Based on the totality of the circumstances it was proper for the trial court to conclude that M.V.L. was in constructive possession of the BB gun. See State v. LaBarre, 292 Minn. 228, 237, 195 N.W.2d 435, 441 (1972) (evidence justified finding that defendant exercised dominion and control over and, either singly or with others, had immediate and accessible possession).

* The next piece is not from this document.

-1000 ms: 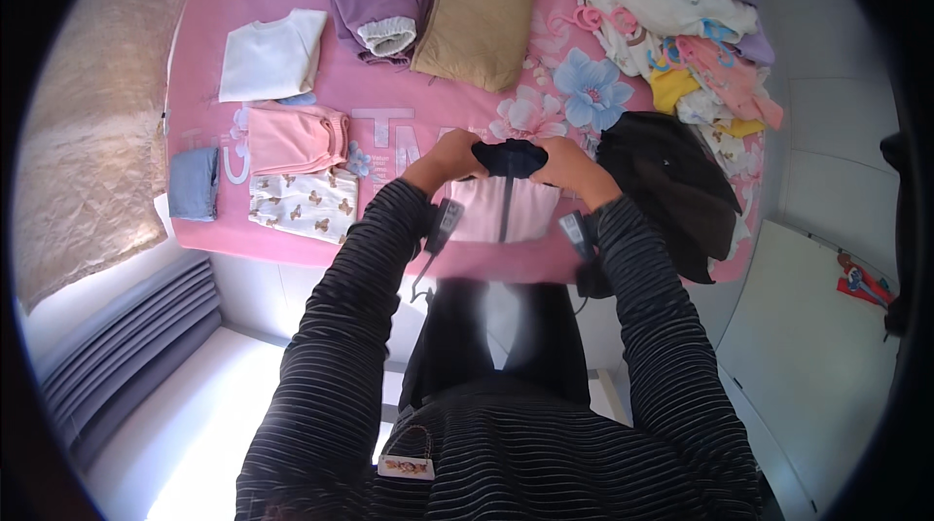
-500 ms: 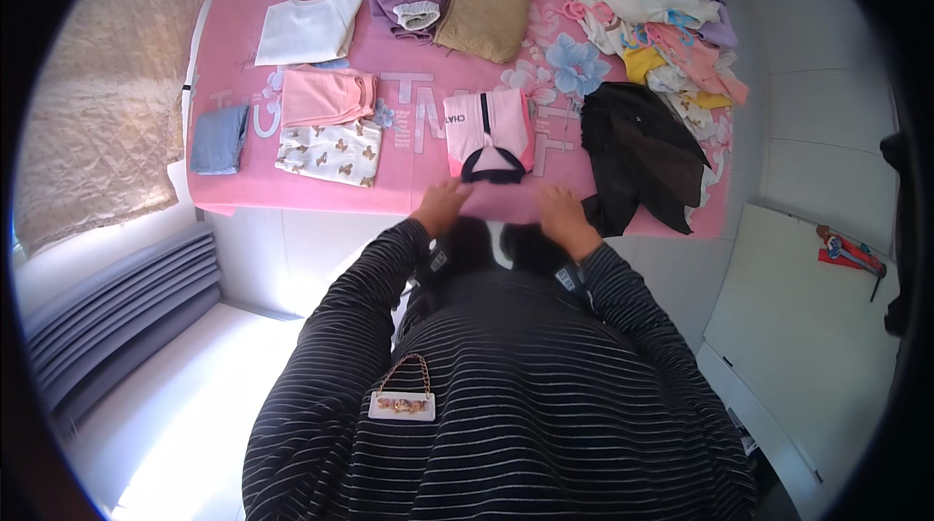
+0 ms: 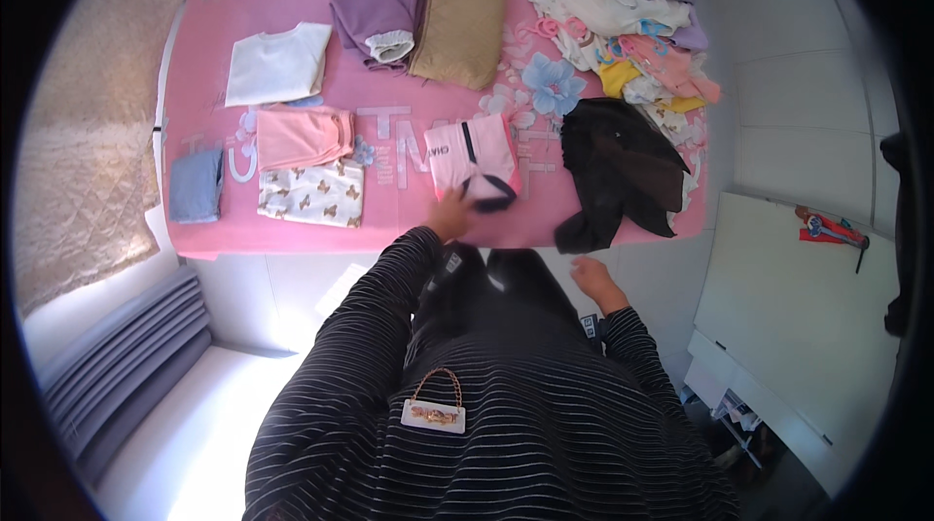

M.V.L. argues that his adjudication was based solely on circumstantial evidence and that such evidence is consistent with the inference that he did not possess the BB gun. The argument is without merit for two reasons. The case consisted of both direct and circumstantial evidence. Direct evidence proves a fact through the first-hand sensory perceptions of a witness or through physical evidence of the fact. 10 Minnesota Practice, CRIMJIG 3.05 (1990); see also State v. Williams, 337 N.W.2d 387, 389 (Minn. 1983) (discussing CRIMJIG 3.05 in context of circumstantial evidence). J.R.'s firsthand observations of M.V.L. unrolling his sweatshirt at his desk, revealing the BB gun in the shirt, again concealing the gun and leaving it at his desk, and M.V.L.'s request that J.R. not tell anyone, together with the gun and the sweatshirt, are all items of direct evidence; they tend to directly prove the facts of possessing, storing or keeping a BB gun wrapped on school property. See Minn. Stat. § 609.66, subd. 1d (b) ("whoever possesses, stores, or keeps a replica firearm or a BB gun on school property is guilty of a gross misdemeanor."). If this direct evidence is not sufficient in itself to establish actual possession, it clearly supports an inference of constructive possession. From M.V.L.'s surreptitious conduct in storing and concealing the illicit gun in his own shirt at his own desk and then making a further effort to protect against its discovery by school authorities, the trial court could properly infer the existence of conscious possession.
KLAPHAKE, Judge (dissenting)
I respectfully dissent because the evidence is insufficient to prove that M.V.L. possessed the BB gun on school property. The evidence at trial demonstrated: (1) J.C. owned the gun and brought it to school; (2) J.C. had not been getting along with M.V.L.; (3) prior to discovery of the gun on M.V.L.'s desk, a teacher had questioned J.C. about whether he had stolen school property and was hiding it on his person; (4) soon after, a student, M., testified that she saw J.C. wrap the gun in a sweatshirt and place it on top of M.V.L.'s desk while he was at lunch; (5) according to J.R., another student, M.V.L. was visibly surprised when he returned from lunch, unrolled the sweatshirt, and viewed its contents; and (6) J.R. also testified that M.V.L. quickly rolled up the sweatshirt and left it on his desk when he left the classroom for his next class. Given these facts, I cannot infer possession of the BB gun from M.V.L.'s actions, including his directive to J.R. not to tell anyone. This directive, rather than showing intent to commit a crime, more likely demonstrated that M.V.L. wanted to distance himself from any crime. Even when viewed in a light most favorable to the conviction, the evidence strongly indicates that M.V.L. was "set up" and does not prove that M.V.L. consciously "exercise[d] dominion and control" over the gun. See State v. Florine, 303 Minn. 103, 105, 226 N.W.2d 609, 611 (1975) (person charged with possession of contraband in place of public access must consciously "exercise dominion and control" over contraband). I would reverse his conviction. See State v. Elmourabit, 373 N.W.2d 290, 293-94 (Minn. 1985) (where evidentiary inferences of guilt are in "uneasy equilibrium" with and do not outweigh conflicting inferences of innocence, conviction must be reversed).
[*] Retired judge of the Minnesota Court of Appeals, serving by appointment pursuant to Minn. Const. art. VI, § 10.